And yet these realities have on the whole failed to prevent a bitter and gloomy image of the interwar years from surviving to this day. These years are still characterised as a period of mass unemployment when, particularly in the North and in Wales, once prosperous industries and the workers who served them were suffering. There remain sharp pictures of out-of-work men clustered at dusty street corners, and of the abandoned shipyards at Jarrow on the Tyne [doc. 1]. Nor, as this study is intended to show, are these impressions entirely misleading. Unemployment did blight the lives of many people, and the issue became an unavoidable topic of public discussion and an inescapable worry for government ministers. Interwar Britain was, then, a land of contrasts [doc. 2]. Indeed, set against the average rise in living standards and the prosperous regions of the country, the wasted years of the unemployed and the decay of the depressed areas stand out more starkly. Unemployment was as much a feature of the 1920s and 1930s as busy new factories, modern housing estates and cinemas built like fantasy palaces.
The problem of unemployment was not new to British society. It had been a recurrent blight in the nineteenth and early twentieth centuries, and the bitterness and distress it caused lay behind many of the social and political disturbances of those years. What was unprecedented about the interwar unemployment problem was its extent, its duration and its effects.
Attempts to compare the extent of unemployment between the wars with the level before 1914 are hampered by the absence of satisfactory statistics, particularly for the earlier period (18). Not until the 1920 Unemployment Insurance Act began to operate were reasonably accurate figures made available. Except for domestic servants, agricultural labourers and civil servants, this Act provided unemployment insurance cover for most manual workers and other employees earning less than £250 a year (67). Henceforth it was possible to calculate the number of insured people out of work and the rate of unemployment (expressed as a percentage of the insured labour force). Before the war we have to rely on figures which are far less comprehensive but which give us some idea of the extent of unemployment among that small proportion of the workforce organised in trade unions. The figures therefore tend to cover mainly skilled and semi-skilled workers. What they show is that in the period 1881 to 1913 unemployment among these workers in the United Kingdom was on average about 4.8 per cent (expressed as a percentage of trade unionists). The rate fluctuated a good deal but at its maximum in 1886 it was about 10 per cent (17).
In spite of the inadequacies of these figures for comparative purposes it is probably true that the extent of unemployment was seriously higher between the wars. Following a short sharp economic boom in 1919–20, depression settled like a dark cloud over the United Kingdom. There were fluctuations in the density of this cloud but it never lifted before the outbreak of the Second World War. Between 1921 and 1939 unemployment averaged 14 per cent of the insured workforce.

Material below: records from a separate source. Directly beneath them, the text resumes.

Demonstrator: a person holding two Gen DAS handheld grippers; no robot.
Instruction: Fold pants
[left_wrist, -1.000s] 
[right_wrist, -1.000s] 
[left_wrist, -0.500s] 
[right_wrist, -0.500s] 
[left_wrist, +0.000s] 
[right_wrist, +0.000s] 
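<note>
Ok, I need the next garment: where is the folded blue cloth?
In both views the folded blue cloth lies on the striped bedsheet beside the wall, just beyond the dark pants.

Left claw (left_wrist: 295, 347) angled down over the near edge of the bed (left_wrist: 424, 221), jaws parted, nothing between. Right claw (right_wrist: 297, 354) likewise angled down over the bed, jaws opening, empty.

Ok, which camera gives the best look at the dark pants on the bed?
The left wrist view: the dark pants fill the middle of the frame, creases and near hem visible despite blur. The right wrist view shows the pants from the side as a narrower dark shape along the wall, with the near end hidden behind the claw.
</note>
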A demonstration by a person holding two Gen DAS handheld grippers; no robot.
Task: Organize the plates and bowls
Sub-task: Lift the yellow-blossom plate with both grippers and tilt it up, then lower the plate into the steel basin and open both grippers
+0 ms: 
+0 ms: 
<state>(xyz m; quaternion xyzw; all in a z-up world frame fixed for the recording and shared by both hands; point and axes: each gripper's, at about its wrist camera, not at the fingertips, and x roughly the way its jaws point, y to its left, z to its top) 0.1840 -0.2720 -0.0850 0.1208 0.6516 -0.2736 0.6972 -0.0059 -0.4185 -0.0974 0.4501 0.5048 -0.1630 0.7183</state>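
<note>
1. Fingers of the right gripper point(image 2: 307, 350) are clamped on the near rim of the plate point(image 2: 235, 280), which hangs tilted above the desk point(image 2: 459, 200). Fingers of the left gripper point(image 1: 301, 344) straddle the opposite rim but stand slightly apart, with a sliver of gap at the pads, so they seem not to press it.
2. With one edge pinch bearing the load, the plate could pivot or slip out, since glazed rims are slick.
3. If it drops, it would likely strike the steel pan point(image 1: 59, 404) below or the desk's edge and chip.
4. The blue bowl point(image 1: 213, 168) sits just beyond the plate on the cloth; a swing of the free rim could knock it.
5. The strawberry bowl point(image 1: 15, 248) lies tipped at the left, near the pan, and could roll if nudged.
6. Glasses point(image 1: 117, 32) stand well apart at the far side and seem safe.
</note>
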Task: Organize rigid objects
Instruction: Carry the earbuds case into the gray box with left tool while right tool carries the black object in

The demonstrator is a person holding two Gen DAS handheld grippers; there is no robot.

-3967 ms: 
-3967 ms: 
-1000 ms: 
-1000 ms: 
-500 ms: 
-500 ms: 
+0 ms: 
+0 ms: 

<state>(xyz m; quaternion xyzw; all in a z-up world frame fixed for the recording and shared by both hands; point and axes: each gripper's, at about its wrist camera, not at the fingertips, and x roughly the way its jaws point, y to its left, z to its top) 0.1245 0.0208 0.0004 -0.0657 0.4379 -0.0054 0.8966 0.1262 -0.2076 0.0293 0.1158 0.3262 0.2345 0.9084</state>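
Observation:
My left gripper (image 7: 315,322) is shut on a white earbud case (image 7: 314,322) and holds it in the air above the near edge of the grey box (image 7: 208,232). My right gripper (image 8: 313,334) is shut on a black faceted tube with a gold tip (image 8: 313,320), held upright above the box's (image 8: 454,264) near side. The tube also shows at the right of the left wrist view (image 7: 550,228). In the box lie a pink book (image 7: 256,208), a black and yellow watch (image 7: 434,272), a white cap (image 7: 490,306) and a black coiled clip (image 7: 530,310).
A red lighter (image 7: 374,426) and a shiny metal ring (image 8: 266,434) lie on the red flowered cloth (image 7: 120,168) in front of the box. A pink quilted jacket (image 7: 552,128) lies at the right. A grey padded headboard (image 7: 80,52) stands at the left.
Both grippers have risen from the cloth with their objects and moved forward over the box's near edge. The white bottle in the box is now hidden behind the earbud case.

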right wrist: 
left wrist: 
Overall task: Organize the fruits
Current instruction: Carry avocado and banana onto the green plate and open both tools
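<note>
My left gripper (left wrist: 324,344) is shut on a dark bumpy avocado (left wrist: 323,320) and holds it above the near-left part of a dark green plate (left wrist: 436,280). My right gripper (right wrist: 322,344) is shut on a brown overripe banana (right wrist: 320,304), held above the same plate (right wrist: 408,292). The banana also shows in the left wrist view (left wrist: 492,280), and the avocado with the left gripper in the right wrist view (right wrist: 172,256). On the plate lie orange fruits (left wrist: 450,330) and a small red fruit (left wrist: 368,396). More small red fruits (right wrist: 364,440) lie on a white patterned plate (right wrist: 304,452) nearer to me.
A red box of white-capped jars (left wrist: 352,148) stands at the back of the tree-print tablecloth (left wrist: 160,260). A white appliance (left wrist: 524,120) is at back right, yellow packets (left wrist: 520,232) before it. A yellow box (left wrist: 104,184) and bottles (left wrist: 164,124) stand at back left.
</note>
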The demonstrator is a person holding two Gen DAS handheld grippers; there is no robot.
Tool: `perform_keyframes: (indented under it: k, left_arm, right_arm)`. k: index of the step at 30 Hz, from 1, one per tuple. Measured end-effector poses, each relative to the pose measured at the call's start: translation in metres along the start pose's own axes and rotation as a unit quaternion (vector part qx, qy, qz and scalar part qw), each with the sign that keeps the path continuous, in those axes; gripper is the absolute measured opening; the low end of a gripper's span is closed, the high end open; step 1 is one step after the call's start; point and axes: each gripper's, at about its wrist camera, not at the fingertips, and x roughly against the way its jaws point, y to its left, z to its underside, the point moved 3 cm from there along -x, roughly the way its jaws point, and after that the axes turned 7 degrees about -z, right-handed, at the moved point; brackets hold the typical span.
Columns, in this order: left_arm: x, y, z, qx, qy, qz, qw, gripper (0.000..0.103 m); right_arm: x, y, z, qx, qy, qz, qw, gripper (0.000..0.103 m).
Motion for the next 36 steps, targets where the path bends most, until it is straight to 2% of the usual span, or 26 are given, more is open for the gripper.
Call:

Records show an early peak of 16.9 per cent in 1921 and a later one of 22.1 per cent in 1932. Once the depression began there were never less than one million workers cut of a job. There were over two million insured workers registered as unemployed in December 1921, and in January 1933, the worst month of all, there were 2,979,000 (17,19). If we add those unemployed workers who for one reason or another did not register as unemployed we reach an estimated total of 3,750,000 in September 1932. Taking into account the families of the unemployed, six or seven million people in the United Kingdom were living on the dole in the worst months of the depression in the early 1930s(12).
What made unemployment such a scourge between the wars was not just its extent but also its duration. In the thirty years or so before 1914 workers might be hit by a run of three or four years of high unemployment. In the bad years 1884–7 unemployment remained over 7 per cent. There were other periods - 1892–5, 1903–5, 1908–10 – when unemployment climbed to over 5 or 6 per cent. But between these clusters of grim years there were times of improved trade and better employment prospects when rates of unemployment fell to 2 or 3 per cent. In the 1920s and 1930s, however, the depression seemed to be far less a temporary dislocation. Only in 1927 did the rate of unemployment slip temporarily below 10 per cent. Unemployment remained a permanent burden in British society between the wars (17,19).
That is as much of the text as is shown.